• [TASK DIRECTIONS]
Only the lines of the data below from the one with "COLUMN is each" through the one with "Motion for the" are wanted. Repeat them exactly.

• [THE RECORDS]
════
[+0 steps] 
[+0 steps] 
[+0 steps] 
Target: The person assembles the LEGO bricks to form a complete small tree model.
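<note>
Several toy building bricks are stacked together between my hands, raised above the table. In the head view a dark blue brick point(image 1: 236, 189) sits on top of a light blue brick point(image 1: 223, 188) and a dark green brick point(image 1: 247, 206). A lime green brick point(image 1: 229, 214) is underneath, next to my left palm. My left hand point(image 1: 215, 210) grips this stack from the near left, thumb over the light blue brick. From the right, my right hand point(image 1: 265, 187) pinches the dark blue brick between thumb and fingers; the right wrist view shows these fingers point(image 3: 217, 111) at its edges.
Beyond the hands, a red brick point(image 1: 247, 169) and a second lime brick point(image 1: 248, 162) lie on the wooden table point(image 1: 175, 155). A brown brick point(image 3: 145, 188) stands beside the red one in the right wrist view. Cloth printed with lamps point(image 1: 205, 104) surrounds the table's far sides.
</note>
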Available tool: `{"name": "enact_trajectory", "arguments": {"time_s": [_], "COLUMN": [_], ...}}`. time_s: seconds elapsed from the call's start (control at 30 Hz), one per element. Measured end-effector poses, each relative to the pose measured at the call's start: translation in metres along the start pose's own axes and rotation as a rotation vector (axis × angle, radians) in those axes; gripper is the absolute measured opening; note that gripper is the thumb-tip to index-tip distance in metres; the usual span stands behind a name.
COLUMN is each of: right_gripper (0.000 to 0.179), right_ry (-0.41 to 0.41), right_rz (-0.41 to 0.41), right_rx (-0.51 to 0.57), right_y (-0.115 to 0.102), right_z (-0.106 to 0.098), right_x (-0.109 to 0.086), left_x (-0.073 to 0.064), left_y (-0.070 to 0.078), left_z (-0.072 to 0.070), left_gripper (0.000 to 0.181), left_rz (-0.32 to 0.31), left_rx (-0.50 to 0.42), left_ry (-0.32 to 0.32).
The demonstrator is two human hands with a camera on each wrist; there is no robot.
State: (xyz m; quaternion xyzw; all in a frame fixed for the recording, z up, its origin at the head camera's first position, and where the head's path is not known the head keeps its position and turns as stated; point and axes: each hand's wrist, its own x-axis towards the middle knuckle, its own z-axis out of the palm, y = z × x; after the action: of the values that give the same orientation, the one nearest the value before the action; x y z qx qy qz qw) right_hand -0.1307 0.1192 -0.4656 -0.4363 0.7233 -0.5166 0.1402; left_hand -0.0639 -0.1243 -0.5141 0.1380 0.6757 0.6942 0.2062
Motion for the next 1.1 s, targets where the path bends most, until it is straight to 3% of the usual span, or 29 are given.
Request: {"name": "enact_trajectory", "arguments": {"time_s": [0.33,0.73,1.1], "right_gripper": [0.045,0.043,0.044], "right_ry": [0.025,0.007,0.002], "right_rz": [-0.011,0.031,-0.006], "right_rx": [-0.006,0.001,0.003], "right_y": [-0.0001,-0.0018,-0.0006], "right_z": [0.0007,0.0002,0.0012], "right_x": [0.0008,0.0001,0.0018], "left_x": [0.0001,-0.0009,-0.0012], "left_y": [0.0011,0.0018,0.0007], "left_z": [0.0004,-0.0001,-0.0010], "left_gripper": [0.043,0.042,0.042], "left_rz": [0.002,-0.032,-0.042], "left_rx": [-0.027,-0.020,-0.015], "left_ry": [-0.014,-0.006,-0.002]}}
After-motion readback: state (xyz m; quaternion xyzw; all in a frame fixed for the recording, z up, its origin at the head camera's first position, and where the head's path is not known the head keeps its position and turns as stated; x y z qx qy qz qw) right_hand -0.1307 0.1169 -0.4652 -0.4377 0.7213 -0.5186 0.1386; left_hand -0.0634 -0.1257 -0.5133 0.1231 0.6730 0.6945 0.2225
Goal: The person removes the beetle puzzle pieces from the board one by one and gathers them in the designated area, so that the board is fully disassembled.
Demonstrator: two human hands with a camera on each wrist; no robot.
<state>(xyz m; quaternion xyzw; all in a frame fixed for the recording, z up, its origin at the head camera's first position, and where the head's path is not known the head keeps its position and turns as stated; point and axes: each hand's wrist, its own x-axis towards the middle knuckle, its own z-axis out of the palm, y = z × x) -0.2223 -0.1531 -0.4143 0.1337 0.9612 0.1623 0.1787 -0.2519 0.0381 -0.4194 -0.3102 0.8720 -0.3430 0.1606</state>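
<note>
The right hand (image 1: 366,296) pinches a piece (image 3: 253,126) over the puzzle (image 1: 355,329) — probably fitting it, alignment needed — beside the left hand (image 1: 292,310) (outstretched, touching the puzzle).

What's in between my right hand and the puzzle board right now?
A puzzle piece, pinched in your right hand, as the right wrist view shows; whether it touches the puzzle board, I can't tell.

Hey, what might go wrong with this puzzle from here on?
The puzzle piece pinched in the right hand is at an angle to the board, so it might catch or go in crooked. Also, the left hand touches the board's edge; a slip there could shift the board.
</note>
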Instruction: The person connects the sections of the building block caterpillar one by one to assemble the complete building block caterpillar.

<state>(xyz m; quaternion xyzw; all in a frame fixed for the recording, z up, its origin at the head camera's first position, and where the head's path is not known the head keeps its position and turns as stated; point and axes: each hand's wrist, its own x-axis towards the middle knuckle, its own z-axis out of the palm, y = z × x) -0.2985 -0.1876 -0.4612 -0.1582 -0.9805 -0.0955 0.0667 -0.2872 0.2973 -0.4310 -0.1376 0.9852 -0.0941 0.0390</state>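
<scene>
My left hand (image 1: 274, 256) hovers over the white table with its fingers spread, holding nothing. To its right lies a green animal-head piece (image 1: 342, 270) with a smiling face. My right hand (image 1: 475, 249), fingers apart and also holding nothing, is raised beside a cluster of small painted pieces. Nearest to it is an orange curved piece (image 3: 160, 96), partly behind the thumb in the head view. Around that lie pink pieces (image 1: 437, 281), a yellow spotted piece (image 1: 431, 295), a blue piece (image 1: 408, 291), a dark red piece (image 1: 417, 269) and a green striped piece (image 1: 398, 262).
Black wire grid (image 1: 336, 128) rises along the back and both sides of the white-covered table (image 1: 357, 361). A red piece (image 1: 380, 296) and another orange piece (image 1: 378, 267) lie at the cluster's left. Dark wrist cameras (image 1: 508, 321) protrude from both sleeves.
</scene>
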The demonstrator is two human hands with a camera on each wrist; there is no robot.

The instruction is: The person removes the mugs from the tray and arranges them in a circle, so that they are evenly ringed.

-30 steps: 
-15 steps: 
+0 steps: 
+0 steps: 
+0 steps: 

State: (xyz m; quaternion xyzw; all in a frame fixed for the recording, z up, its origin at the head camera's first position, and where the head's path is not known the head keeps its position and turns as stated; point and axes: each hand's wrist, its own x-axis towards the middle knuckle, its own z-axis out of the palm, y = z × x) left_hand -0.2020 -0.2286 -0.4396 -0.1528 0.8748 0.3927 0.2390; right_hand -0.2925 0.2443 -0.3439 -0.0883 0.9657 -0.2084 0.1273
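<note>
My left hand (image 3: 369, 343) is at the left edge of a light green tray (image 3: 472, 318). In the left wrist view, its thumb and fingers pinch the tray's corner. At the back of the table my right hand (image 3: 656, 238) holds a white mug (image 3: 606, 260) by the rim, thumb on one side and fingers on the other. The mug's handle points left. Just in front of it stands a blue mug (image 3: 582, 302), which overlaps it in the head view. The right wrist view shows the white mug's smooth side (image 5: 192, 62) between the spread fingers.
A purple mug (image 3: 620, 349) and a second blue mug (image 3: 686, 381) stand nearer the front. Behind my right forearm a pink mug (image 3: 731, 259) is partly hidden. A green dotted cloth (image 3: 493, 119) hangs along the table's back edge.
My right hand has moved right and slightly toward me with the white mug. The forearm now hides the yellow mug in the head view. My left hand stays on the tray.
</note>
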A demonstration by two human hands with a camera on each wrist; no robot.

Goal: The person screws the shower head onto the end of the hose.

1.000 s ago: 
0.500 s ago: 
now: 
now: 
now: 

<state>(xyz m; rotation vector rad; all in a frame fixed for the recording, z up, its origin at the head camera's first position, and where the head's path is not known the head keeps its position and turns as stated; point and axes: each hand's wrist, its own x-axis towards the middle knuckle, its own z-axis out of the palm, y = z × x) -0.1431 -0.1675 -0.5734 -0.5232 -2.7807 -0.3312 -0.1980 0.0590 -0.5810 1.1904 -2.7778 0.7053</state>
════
• [EXERCISE OUTPUT]
COLUMN is each of: right_gripper (0.000 to 0.179), right_ry (-0.41 to 0.41), right_rz (-0.41 to 0.41), right_rx (-0.51 to 0.57), right_y (-0.115 to 0.102), right_z (-0.106 to 0.098), right_x (-0.109 to 0.086), left_x (-0.073 to 0.064), left_y (-0.070 to 0.078), left_z (-0.072 to 0.070), left_gripper (0.000 to 0.181), left_rz (-0.32 to 0.31), left_rx (-0.50 to 0.42), left_ry (-0.32 to 0.32).
The demonstrator is two human hands with a camera on each wrist; there is no robot.
State: (xyz m; quaternion xyzw; all in a frame fixed for the recording, z up, its origin at the head camera's first position, and where the head's path is not known the head keeps its position and turns as stated; point and axes: each hand's wrist, its own x-axis towards the middle knuckle, its own z-axis out of the palm, y = z × x; after the action: of the values that give the same orientation, the one nearest the value before the action; x y z qx qy qz qw) right_hand -0.1307 0.1192 -0.4656 -0.4363 0.7233 -0.5166 0.1402; left_hand -0.0639 -0.1243 -0.5141 0.1380 0.6757 0.6942 0.2062
Motion for the next 1.1 s, targets where the path bends most, until it is straight to 3% of the usual span, or 29 are given.

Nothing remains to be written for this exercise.